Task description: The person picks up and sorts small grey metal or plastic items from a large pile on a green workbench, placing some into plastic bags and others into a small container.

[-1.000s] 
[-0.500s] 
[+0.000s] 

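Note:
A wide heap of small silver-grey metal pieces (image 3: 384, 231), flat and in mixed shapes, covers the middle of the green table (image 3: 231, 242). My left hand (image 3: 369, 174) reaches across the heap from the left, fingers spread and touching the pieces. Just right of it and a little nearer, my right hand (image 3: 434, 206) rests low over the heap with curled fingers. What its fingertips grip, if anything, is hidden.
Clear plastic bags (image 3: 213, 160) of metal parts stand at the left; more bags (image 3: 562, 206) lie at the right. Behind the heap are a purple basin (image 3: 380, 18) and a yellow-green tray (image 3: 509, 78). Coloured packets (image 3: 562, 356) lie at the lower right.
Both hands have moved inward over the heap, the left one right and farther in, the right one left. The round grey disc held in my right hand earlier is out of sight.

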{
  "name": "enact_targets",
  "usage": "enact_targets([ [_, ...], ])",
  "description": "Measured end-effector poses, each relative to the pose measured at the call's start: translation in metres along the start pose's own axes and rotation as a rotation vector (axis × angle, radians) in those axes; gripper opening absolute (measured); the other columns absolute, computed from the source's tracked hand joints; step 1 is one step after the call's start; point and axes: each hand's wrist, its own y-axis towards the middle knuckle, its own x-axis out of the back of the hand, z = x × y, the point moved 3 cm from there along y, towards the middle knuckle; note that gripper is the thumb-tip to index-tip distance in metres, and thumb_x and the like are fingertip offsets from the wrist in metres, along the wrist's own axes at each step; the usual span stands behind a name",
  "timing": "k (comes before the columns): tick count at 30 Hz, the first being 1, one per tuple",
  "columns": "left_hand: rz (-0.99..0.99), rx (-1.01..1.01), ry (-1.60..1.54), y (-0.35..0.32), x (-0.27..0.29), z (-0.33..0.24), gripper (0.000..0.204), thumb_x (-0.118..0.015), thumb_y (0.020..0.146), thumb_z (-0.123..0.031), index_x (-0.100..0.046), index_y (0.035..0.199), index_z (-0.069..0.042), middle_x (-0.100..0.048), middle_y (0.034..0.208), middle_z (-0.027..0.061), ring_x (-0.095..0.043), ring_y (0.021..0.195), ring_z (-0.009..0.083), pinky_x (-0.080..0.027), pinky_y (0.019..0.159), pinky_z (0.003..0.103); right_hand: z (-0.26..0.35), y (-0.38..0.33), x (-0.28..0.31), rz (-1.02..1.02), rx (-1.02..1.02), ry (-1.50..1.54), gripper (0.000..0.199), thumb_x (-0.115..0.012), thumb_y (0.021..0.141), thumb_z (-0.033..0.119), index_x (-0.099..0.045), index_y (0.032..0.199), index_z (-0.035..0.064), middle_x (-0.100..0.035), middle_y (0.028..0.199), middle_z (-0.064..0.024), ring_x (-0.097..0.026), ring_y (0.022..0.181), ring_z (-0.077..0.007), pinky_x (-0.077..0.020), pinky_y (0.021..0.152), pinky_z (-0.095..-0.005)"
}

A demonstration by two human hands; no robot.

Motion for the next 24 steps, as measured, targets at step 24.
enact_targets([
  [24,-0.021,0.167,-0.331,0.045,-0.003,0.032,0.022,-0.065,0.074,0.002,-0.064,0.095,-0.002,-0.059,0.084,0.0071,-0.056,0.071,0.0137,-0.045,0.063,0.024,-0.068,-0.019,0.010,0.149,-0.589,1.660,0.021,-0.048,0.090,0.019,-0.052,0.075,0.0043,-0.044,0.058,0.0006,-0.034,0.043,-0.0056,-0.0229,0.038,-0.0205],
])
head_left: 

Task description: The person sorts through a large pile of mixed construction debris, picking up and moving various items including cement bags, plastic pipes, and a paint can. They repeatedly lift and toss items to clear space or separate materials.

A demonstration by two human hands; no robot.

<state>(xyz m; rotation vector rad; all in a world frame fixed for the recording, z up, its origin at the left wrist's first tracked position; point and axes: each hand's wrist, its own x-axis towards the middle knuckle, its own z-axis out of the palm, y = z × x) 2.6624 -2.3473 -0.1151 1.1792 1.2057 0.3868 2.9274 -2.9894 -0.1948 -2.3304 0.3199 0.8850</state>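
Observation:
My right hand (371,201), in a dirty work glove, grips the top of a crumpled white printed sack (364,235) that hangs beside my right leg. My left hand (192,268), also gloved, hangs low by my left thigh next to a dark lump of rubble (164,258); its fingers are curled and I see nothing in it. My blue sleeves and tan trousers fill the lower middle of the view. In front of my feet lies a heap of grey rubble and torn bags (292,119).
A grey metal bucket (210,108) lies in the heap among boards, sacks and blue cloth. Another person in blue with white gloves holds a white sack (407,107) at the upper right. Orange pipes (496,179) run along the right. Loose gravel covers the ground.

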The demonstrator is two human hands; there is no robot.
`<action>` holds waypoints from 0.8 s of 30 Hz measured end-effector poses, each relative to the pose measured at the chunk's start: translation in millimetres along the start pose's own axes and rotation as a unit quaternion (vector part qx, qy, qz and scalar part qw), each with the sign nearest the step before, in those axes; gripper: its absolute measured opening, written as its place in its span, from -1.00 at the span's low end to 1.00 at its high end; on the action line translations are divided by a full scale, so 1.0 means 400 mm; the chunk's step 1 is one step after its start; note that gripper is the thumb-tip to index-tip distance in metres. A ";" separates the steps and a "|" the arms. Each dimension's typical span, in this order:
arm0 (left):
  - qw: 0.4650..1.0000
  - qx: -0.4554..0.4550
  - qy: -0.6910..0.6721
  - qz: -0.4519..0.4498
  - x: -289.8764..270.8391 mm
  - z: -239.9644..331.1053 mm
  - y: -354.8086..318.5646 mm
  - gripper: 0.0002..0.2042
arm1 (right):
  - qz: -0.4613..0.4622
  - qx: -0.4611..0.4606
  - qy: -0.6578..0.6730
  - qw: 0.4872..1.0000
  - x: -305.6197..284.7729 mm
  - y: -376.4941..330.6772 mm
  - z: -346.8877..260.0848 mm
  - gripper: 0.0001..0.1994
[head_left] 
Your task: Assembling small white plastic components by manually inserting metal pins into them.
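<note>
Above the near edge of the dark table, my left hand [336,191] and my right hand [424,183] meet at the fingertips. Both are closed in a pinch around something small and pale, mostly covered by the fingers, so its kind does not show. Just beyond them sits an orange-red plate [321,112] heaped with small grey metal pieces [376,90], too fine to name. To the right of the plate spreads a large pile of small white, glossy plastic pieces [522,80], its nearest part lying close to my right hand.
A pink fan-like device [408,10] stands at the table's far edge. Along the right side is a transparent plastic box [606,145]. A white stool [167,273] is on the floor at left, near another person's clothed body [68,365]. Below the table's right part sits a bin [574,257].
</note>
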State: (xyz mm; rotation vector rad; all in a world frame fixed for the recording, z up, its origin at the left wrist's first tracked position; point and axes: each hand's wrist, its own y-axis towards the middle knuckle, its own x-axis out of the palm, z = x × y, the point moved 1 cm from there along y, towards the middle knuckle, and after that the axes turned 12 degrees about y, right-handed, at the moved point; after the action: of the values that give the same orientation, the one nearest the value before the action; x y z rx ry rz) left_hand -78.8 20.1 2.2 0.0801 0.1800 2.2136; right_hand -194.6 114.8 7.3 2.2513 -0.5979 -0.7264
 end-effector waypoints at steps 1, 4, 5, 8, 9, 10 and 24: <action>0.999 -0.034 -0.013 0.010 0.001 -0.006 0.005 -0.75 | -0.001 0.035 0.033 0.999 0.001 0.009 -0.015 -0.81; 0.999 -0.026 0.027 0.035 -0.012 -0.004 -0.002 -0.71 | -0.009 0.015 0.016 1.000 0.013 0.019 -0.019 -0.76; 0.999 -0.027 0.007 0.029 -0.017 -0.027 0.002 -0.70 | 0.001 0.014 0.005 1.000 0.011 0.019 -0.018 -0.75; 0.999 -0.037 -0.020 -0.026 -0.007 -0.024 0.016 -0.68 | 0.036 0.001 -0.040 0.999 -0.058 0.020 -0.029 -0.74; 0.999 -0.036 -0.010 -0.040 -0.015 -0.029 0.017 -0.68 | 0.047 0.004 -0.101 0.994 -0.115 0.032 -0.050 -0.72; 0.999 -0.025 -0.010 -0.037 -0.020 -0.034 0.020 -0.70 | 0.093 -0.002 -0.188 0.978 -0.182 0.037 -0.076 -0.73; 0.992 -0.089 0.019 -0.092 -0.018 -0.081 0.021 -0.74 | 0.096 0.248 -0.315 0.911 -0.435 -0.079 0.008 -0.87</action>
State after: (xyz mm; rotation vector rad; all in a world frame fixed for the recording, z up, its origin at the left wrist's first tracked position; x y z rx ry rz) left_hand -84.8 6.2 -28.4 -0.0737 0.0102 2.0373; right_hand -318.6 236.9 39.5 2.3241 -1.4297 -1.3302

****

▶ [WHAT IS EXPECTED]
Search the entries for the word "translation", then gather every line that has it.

▶ [OUTPUT]
  "description": "Measured end-effector poses, each relative to the pose measured at the call's start: translation in metres along the start pose's own axes and rotation as a rotation vector (axis × angle, radians) in those axes; gripper opening absolute (measured); the other columns absolute, computed from the source's tracked hand joints; step 1 is one step after the call's start; point and axes: each hand's wrist, its own y-axis towards the middle knuckle, its own x-axis out of the back of the hand, z = x × y, the point moved 3 cm from there along y, towards the middle knuckle; note that gripper is the thumb-tip to index-tip distance in metres, and thumb_x and the like are fingertip offsets from the wrist in metres, along the wrist's own axes at each step; the usual span stands behind a name",
`<action>` holds waypoints from 0.8 s of 30 Hz measured end-effector poses, each relative to the pose measured at the chunk's start: translation in millimetres along the start pose's own axes and rotation as a unit quaternion (vector part qx, qy, qz and scalar part qw), each with the sign nearest the step before, in those axes; gripper: its absolute measured opening, written as its place in its span, from -1.00 at the span's low end to 1.00 at its high end; on the action line translations are divided by a full scale, so 1.0 means 400 mm; the chunk's step 1 is one step after its start; note that gripper is the thumb-tip to index-tip distance in metres. A ";" separates the steps and a "|" the arms. Each dimension's typical span, in this order:

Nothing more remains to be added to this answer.